Contexto do Acordo entre China e Vaticano
Em 2018, a China e o Vaticano firmaram um acordo que visava selecionar bispos católicos na China, permitindo que o governo chinês exercesse influência sobre a Igreja local. Este acordo foi visto como uma tentativa de melhorar as relações entre os dois, mas, segundo a HRW, serve como uma ferramenta para pressionar os católicos clandestinos, os quais não reconhecem a autoridade do governo sobre a Igreja.
Pressão sobre os Católicos Clandestinos
As pressões sobre os católicos não oficiais incluem:
- Aumento da monitorização das atividades religiosas.
- Intimidatação de líderes religiosos e fiéis.
- Destruição de locais de culto clandestinos.
- Prisão de membros da comunidade católica que se recusam a se submeter ao controle estatal.
Consequências para a Liberdade Religiosa
A crescente intervenção do Estado nas práticas religiosas não apenas ameaça a liberdade de crença, mas também aumenta a tensão entre os católicos leais ao Vaticano e aqueles que estão dispostos a submeter-se às regras do Partido Comunista.
O Futuro da Igreja Católica na China
Com o aumento da vigilância, o futuro da Igreja Católica na China parece sombrio.
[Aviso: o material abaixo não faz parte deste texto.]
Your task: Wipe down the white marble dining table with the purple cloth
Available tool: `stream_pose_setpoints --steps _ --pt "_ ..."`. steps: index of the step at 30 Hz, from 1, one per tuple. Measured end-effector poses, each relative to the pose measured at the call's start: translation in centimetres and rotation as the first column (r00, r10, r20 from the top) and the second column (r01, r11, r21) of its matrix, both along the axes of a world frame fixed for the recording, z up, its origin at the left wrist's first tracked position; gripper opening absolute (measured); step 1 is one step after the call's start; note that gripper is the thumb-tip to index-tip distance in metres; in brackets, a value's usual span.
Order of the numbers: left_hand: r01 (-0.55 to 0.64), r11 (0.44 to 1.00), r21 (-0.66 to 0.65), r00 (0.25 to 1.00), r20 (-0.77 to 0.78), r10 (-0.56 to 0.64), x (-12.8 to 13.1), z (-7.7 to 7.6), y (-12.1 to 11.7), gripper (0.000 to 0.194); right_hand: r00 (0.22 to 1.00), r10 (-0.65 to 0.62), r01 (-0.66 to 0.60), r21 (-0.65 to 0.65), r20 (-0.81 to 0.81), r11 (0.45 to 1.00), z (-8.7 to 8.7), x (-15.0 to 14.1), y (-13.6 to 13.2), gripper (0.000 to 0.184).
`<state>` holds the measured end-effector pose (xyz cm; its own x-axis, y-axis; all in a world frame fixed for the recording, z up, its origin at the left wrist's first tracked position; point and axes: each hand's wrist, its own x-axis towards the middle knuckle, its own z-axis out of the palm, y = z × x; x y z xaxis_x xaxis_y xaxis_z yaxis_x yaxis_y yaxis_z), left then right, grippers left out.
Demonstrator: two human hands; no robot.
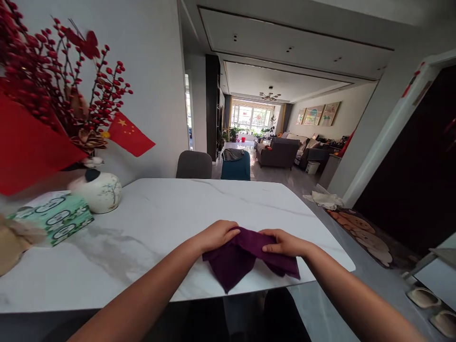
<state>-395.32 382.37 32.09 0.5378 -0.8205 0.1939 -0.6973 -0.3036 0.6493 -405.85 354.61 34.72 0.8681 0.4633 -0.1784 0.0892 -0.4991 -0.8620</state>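
Observation:
A dark purple cloth (pixel 238 261) lies on the white marble table (pixel 160 223) near its front edge, partly folded, one corner hanging over the edge. My left hand (pixel 217 235) rests on the cloth's upper left part, fingers curled over a fold. My right hand (pixel 285 243) pinches the cloth's upper right edge between thumb and fingers. Both hands sit close together, almost touching above the cloth.
At the table's left stand a white vase (pixel 98 190) with red berry branches and small red flags (pixel 130 135), and a green tissue pack (pixel 59 216). Two chairs (pixel 194 165) stand at the far side. A mat (pixel 363 235) and slippers (pixel 432 308) lie on the floor right.

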Motion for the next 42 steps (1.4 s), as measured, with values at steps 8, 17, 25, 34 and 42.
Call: stream_pose_setpoints --steps 8,17,25,34,42 --pt "-0.289 0.952 0.095 0.913 0.327 0.245 9.3 -2.4 -2.0 0.036 0.753 0.086 0.423 -0.581 0.652 0.695 -2.2 12.2 0.3 0.049" --pt "-0.243 0.95 0.198 0.966 0.139 0.218 11.0 -12.4 -2.4 0.054 0.896 0.159 0.22 -0.725 0.415 0.653 -8.3 14.7 0.0 0.073" --pt "-0.239 0.968 0.082 0.97 0.059 0.235 10.6 -12.3 -1.3 0.048 0.844 0.375 0.021 -0.722 0.383 0.692 -10.8 19.0 3.4 0.077" --pt "-0.341 0.94 0.004 0.936 0.09 0.34 9.3 -15.2 1.8 0.052 0.795 0.537 -0.175 -0.74 0.283 0.65 -11.8 21.3 3.0 0.081" --pt "-0.281 0.96 0.002 0.948 0.155 0.277 10.6 -16.1 2.3 0.057 0.836 0.453 -0.063 -0.765 0.31 0.64 -12.9 27.0 3.6 0.068"
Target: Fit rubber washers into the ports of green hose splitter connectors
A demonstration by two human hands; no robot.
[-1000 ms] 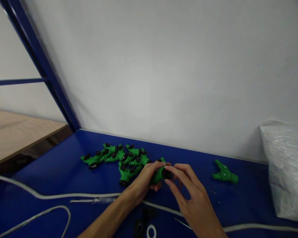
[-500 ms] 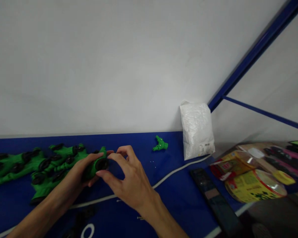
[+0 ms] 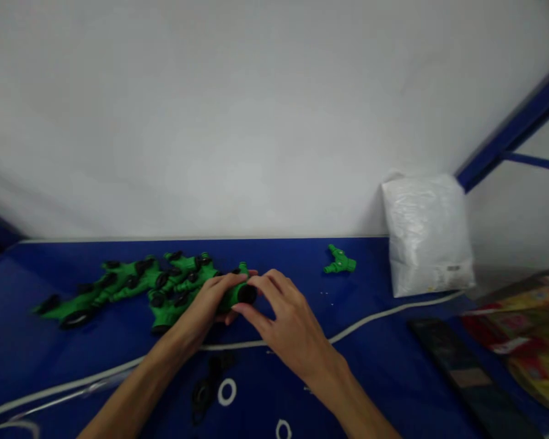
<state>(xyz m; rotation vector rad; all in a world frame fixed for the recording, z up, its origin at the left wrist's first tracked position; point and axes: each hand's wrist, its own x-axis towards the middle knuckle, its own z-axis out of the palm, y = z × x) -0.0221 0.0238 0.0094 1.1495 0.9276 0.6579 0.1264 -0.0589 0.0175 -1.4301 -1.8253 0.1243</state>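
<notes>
My left hand [image 3: 210,300] is wrapped round a green Y-shaped hose splitter [image 3: 229,297] with a black collar at its wide end. My right hand [image 3: 289,314] has its thumb and fingers closed on that collar [image 3: 247,294], which faces right. The fingers cover much of the splitter. Left of my hands lies a pile of similar green splitters [image 3: 132,277] with black parts on them. Farther right, near the wall, sits a smaller green Y-shaped piece [image 3: 341,261] by itself.
A white cable [image 3: 361,326] crosses the blue table [image 3: 132,353]. In front lie black parts [image 3: 204,390] and white rings [image 3: 227,392]. Toward the right are a white plastic package [image 3: 427,235] against the wall, a dark flat object [image 3: 466,366] and colourful packets [image 3: 516,323].
The view has swung left, so everything appears farther right. Both hands keep their hold on the splitter, with little change in grip.
</notes>
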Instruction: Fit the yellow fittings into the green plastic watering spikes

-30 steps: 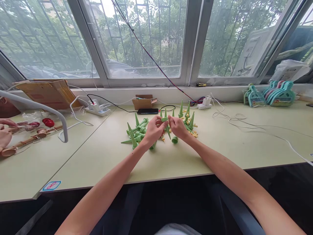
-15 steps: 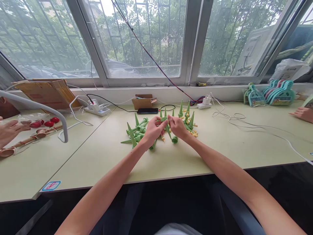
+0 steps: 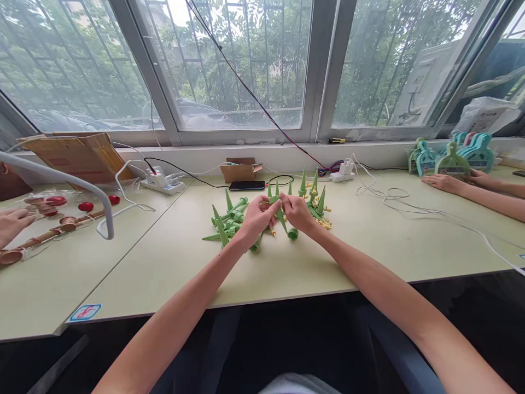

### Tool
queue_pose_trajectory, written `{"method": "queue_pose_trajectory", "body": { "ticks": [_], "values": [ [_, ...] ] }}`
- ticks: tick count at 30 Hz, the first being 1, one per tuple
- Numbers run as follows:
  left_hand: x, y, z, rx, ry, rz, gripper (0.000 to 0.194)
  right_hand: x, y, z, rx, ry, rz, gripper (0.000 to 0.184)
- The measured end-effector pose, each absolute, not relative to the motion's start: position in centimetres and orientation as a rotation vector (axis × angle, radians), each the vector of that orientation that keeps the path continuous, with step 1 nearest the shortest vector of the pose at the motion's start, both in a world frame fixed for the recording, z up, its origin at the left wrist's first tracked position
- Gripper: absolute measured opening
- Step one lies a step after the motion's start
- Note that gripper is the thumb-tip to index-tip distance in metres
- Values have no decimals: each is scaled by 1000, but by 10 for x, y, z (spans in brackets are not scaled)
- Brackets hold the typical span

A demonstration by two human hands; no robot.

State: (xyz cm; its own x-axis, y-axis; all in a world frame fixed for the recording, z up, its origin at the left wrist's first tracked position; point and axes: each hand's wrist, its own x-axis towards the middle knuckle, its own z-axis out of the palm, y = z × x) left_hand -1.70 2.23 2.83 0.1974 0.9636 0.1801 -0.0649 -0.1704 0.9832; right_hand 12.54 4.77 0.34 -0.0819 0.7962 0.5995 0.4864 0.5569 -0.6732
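My left hand [image 3: 258, 215] is closed around a small green plastic piece [image 3: 274, 200], held above the middle of the table. Pressed together right beside it are the fingertips of my right hand [image 3: 297, 212]; whatever is between them is too small to make out. Green cone-shaped pieces [image 3: 220, 225] and green tubes lie heaped to the left of my hands. More green cones [image 3: 303, 183] stand upright on the right, with small yellow pieces [image 3: 327, 224] around them. One short green cap [image 3: 292, 233] rests just below my right hand.
Behind the pile are a black phone [image 3: 247, 186] and a small open cardboard box [image 3: 238, 172]. White cables [image 3: 394, 196] trail across the right side. A co-worker's hand [image 3: 443, 183] rests by bagged toy sets [image 3: 452, 160]. At left, another person's hand [image 3: 15, 221] is near red balls [image 3: 86, 207].
My hands stay almost in place with the green piece. At right, a co-worker's arms have come further in, and a green bagged set now stands in front. Red balls at left have shifted.
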Motion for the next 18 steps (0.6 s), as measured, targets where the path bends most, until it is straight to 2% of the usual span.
{"method": "queue_pose_trajectory", "body": {
  "ticks": [18],
  "values": [
    [-18,21,29,1408,940,1196,55,125,47,4,-1051,-1744,357,49]
  ]
}}
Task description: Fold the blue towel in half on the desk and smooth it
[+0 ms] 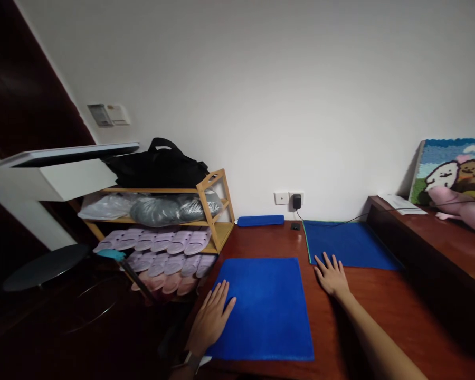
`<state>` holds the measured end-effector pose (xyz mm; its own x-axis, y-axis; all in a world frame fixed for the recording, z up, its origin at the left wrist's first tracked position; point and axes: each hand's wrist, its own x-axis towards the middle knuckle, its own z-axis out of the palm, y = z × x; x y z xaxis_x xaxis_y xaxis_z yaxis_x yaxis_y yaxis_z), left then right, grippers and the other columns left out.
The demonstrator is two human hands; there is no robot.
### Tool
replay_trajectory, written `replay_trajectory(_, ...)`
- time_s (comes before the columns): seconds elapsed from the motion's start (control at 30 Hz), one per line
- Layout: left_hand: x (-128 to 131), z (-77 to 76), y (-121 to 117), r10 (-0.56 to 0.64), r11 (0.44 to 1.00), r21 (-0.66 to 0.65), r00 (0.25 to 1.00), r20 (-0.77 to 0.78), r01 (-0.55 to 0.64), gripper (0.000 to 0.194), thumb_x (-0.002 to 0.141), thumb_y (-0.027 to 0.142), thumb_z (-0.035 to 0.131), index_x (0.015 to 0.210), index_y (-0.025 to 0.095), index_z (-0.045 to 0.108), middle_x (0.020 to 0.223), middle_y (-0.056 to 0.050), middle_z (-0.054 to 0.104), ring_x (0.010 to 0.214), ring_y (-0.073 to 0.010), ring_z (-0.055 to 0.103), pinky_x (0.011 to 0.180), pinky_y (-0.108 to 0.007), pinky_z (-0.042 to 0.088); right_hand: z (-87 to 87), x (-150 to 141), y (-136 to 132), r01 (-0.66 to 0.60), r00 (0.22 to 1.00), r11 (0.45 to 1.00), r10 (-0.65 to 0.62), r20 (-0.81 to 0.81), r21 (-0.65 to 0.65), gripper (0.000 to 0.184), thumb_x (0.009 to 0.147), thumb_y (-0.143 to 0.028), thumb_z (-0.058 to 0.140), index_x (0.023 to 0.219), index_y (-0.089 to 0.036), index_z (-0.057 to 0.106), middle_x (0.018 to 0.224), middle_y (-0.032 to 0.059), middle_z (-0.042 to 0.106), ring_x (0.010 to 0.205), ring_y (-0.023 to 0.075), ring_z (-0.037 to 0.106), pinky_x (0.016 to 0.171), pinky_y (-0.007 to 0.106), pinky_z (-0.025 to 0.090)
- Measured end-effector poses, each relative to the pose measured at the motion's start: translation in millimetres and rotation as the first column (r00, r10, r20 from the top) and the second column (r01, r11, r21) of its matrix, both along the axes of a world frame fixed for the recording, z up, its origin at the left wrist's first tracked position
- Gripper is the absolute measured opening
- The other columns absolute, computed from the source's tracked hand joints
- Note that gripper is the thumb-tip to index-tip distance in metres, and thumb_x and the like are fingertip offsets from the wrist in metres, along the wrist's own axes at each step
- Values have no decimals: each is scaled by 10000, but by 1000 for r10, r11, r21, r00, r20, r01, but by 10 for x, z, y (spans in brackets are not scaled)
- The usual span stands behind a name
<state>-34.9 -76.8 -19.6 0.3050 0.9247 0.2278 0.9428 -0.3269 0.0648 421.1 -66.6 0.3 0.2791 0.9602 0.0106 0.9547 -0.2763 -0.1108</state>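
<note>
The open left hand [210,318] and open right hand [332,275] lie palm-down, apparently steadying blue cloths [266,311].

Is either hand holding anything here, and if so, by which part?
Nothing is held: the left hand lies flat on the near blue cloth, the right hand open, fingers spread.

I am in what looks like a room of a home, where lilac and pink slippers [178,241] fill a wooden rack [206,211] by a white wall [237,105], and a pink toy [467,211] sits near a fluffy cartoon picture [455,169].
</note>
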Motion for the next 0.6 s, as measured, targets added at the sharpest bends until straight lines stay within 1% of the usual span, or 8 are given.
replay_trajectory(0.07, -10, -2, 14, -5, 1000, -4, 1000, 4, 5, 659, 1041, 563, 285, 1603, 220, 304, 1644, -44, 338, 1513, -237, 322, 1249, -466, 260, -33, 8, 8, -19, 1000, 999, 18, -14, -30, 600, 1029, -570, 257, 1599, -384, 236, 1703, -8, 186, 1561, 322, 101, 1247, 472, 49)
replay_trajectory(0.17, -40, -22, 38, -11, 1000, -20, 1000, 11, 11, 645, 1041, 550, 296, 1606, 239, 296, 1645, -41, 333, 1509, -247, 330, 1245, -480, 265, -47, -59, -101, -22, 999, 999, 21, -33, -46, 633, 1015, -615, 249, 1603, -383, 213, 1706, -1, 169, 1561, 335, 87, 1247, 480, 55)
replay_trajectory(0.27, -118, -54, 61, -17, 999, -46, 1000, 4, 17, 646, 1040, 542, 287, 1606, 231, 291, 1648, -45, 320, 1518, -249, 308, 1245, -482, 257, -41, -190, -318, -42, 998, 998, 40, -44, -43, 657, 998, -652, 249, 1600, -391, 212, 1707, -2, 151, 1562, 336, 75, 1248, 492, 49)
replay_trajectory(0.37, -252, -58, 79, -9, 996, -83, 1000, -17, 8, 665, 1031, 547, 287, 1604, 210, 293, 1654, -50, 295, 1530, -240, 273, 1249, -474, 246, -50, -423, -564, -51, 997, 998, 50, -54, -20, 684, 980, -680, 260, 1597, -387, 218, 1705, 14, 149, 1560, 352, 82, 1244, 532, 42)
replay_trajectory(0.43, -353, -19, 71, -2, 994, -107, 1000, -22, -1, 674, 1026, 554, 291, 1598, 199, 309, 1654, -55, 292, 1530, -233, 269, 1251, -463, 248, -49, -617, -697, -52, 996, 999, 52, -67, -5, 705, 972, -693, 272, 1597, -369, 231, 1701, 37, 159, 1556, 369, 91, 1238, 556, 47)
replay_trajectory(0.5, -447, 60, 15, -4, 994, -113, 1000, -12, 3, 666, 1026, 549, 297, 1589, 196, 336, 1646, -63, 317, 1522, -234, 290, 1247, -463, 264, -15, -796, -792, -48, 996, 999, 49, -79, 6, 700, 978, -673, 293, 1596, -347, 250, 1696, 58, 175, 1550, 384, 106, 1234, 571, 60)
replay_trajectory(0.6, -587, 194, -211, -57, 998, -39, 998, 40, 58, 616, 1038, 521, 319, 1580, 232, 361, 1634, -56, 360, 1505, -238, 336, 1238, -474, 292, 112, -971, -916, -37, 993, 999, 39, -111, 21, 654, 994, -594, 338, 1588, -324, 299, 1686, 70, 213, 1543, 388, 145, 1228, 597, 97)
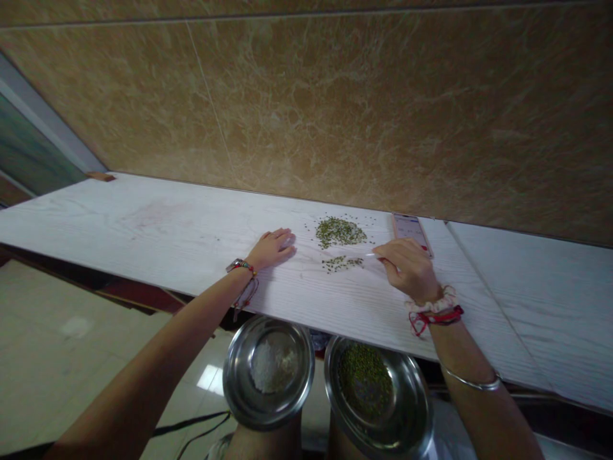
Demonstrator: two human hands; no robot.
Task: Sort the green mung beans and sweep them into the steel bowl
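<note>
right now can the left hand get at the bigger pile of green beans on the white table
Probably yes: the left hand lies on the white table, left of the bigger pile, with nothing bulky visible between them.

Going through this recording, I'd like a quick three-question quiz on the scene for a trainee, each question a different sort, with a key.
1. Short answer: Which hand pinches the thin pale item?
2. True or false: Both metal bowls hold green seeds.
3. Fill in: The smaller seed cluster lies ____ to the camera than the larger pile.

Key:
1. The right hand.
2. False; the left bowl holds pale contents.
3. Nearer.
</note>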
O desafio de equilibrar a lealdade à fé com a necessidade de sobreviver sob um regime opressivo coloca a comunidade católica em uma posição delicada.
Conclusão
Conforme as tensões aumentam, a comunidade internacional observa atentamente. A pressão sobre os católicos na China não é apenas uma questão de religião, mas também uma luta pela liberdade de expressão e direitos humanos.